►

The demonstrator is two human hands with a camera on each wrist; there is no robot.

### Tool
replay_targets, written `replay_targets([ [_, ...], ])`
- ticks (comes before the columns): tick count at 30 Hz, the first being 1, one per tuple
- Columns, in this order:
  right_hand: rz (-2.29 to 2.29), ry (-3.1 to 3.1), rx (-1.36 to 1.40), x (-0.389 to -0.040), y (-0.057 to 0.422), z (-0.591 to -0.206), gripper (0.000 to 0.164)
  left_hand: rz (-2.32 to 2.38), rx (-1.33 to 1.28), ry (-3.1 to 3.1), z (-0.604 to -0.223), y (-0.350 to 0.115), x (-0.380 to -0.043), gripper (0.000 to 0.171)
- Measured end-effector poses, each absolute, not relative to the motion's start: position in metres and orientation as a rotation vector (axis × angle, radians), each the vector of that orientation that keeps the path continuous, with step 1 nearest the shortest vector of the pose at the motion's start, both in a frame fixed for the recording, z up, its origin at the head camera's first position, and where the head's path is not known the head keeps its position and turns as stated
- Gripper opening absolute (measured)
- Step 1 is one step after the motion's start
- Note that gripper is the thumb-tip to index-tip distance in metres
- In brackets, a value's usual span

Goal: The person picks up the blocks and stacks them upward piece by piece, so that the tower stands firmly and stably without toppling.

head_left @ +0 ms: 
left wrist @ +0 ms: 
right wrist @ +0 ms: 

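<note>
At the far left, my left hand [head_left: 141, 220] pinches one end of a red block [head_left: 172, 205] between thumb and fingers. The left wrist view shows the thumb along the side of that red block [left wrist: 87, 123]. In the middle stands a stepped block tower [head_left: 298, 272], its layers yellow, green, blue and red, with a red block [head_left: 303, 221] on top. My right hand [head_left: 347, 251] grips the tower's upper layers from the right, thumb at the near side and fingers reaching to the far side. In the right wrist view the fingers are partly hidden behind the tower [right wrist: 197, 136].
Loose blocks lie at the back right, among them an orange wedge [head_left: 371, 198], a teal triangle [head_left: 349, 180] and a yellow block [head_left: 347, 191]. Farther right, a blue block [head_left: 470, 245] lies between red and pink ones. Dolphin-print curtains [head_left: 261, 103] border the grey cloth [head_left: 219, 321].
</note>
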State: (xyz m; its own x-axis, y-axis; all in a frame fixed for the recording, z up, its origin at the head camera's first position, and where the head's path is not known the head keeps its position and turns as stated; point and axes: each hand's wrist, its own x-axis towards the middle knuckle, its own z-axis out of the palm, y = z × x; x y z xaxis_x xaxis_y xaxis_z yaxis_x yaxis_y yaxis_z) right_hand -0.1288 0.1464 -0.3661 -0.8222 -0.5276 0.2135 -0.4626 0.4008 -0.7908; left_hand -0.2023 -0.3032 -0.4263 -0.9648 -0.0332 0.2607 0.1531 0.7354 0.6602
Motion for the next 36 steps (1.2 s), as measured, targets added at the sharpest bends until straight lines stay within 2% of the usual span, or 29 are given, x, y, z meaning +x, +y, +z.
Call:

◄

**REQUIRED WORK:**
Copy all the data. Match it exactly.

**SOLUTION FOR THIS PROBLEM:**
The demonstrator is two human hands with a camera on each wrist; there is no robot.

### Tool
replay_targets, written `replay_targets([ [_, ...], ])`
- ticks (comes before the columns): tick count at 30 Hz, the first being 1, one per tuple
- Columns, in this order:
  right_hand: rz (-2.29 to 2.29), ry (-3.1 to 3.1), rx (-1.36 to 1.40), x (-0.389 to -0.040), y (-0.057 to 0.422), z (-0.591 to -0.206), gripper (0.000 to 0.164)
  left_hand: rz (-2.32 to 2.38), rx (-1.33 to 1.28), ry (-3.1 to 3.1), z (-0.604 to -0.223), y (-0.350 to 0.115), x (-0.380 to -0.043), gripper (0.000 to 0.171)
- Measured end-effector poses, each absolute, not relative to the motion's start: position in metres and orientation as a rotation vector (axis × angle, radians), each the vector of that orientation that keeps the path continuous, with step 1 nearest the shortest vector of the pose at the motion's start, both in a frame fixed for the recording, z up, its origin at the head camera's first position, and where the head's path is not known the head keeps its position and turns as stated
- Gripper opening absolute (measured)
- Step 1 is one step after the motion's start
- Note that gripper is the thumb-tip to index-tip distance in metres
- In brackets, a value's usual span

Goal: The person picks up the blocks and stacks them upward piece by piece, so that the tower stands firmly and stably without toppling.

head_left @ +0 ms: 
left wrist @ +0 ms: 
right wrist @ +0 ms: 

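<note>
At the far left, my left hand [head_left: 141, 220] pinches one end of a red block [head_left: 172, 205] between thumb and fingers. The left wrist view shows the thumb along the side of that red block [left wrist: 87, 123]. In the middle stands a stepped block tower [head_left: 298, 272], its layers yellow, green, blue and red, with a red block [head_left: 303, 221] on top. My right hand [head_left: 347, 251] grips the tower's upper layers from the right, thumb at the near side and fingers reaching to the far side. In the right wrist view the fingers are partly hidden behind the tower [right wrist: 197, 136].
Loose blocks lie at the back right, among them an orange wedge [head_left: 371, 198], a teal triangle [head_left: 349, 180] and a yellow block [head_left: 347, 191]. Farther right, a blue block [head_left: 470, 245] lies between red and pink ones. Dolphin-print curtains [head_left: 261, 103] border the grey cloth [head_left: 219, 321].
</note>
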State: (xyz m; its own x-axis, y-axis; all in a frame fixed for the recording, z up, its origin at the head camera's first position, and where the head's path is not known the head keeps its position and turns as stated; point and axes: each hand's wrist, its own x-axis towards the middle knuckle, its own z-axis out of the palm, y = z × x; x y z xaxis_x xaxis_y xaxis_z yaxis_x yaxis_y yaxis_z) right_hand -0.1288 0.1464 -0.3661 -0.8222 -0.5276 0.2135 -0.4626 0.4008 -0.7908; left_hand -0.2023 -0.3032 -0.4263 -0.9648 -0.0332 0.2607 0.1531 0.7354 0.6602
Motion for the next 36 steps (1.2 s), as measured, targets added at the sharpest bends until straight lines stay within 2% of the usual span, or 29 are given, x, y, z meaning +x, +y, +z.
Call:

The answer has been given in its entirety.